The idea is simple yet profound.
Make a list of favorite songs, tunes connected with people, places, and good memories.
Put the songs on an iPod.
Connect headsets to the iPod, to minimize distractions.
Start the music and watch how it lifts and invigorates the person with dementia.
Dan Cohen of Brooklyn, NY, created this Music and Memory program several years ago. Click here for an inspiring video showing the power of this program.
The Heart of America Chapter of the Alzheimer’s Association launched this exciting program on June 28, at an event at the home of Kansas City Philanthropist of the Year and Entrepreneur extraordinaire, Benny Lee. Ron and I were honored to present a music- themed story; Benny accompanied us on the clarinet.
Michelle Neidens, Education Director of the Association, spoke eloquently on this subject and I wanted to share parts of her moving talk with you.
For more information about this program, you can visit Musicandmemory.org or you can contact the Association by calling 913-831-3888. They are seeking volunteers and contributions so they can help hundreds of people in our area.

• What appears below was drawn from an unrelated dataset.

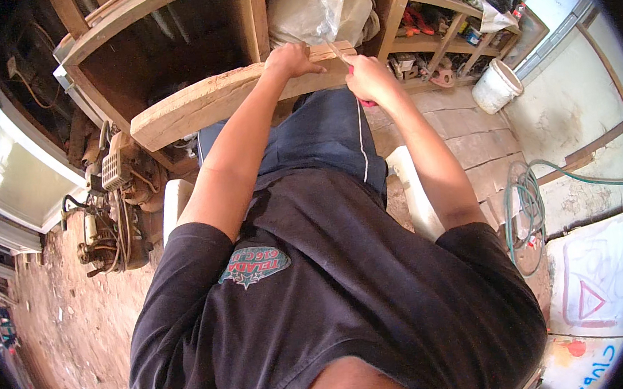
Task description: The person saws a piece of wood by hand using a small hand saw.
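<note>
A thick wooden plank [194,101] lies across in front of me above my thighs, its left end nearer. My left hand [290,61] grips its top edge toward the right end, thumb on the near side and fingers over the far side. In my right hand [370,79], closed, is a red-handled tool [369,104] with a narrow blade. That blade meets the plank's right end, where the top looks cut or rough. Most of the handle is hidden in my fist, and the exact kind of tool cannot be made out.
A wooden shelf frame [258,23] stands just beyond the plank, with a pale plastic sack [319,7] in it. Machinery [118,202] sits on the floor at left. To the right are a white bucket [497,86] and a coiled green hose [523,207].
</note>
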Available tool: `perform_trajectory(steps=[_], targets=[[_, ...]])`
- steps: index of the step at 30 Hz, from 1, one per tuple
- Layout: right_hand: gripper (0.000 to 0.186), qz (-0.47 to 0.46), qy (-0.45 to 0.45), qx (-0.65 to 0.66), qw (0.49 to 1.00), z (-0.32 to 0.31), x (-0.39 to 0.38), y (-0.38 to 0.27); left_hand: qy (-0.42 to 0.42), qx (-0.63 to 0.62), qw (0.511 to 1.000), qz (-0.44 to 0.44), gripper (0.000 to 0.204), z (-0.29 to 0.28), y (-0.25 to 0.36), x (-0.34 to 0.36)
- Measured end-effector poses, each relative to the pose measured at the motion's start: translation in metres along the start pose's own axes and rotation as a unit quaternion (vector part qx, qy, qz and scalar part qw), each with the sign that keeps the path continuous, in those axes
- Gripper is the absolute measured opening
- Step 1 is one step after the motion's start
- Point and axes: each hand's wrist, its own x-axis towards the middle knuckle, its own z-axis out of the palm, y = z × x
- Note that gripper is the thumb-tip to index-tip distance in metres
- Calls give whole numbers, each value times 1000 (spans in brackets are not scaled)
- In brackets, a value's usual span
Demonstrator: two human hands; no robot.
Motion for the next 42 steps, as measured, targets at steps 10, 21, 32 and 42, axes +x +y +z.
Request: perform_trajectory(steps=[10,21,32,42], targets=[[46,-9,-14,-1,1000,-3,-3,-5,5,5,1000,-24,98,4,-8,4],[46,-14,59,42,997,19,11,0,3,-7,1000,-22,99,0,-1,3],[54,14,25,12,999,14,10,10,-10,-8,1000,-6,98,-2,9,1],[52,1,-9,-38,999,-14,-25,-24,-5,-9,1000,-18,103,11,-8,5]])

Here’s a portion of Michelle’s talk:
Music and Memory
We learn early on not to put all our eggs in one basket. True of finance, true of friendships, true of information sources and true of skills. Who would have ever assumed that it is also true of the brain? There are lots of things that disappear in Alzheimer’s including a bunch of things that we wish would have hung around. Some of the stuff that disappears we are okay about – like the part that tells us we can’t be an artist, or the part that stops us from telling people we care about them.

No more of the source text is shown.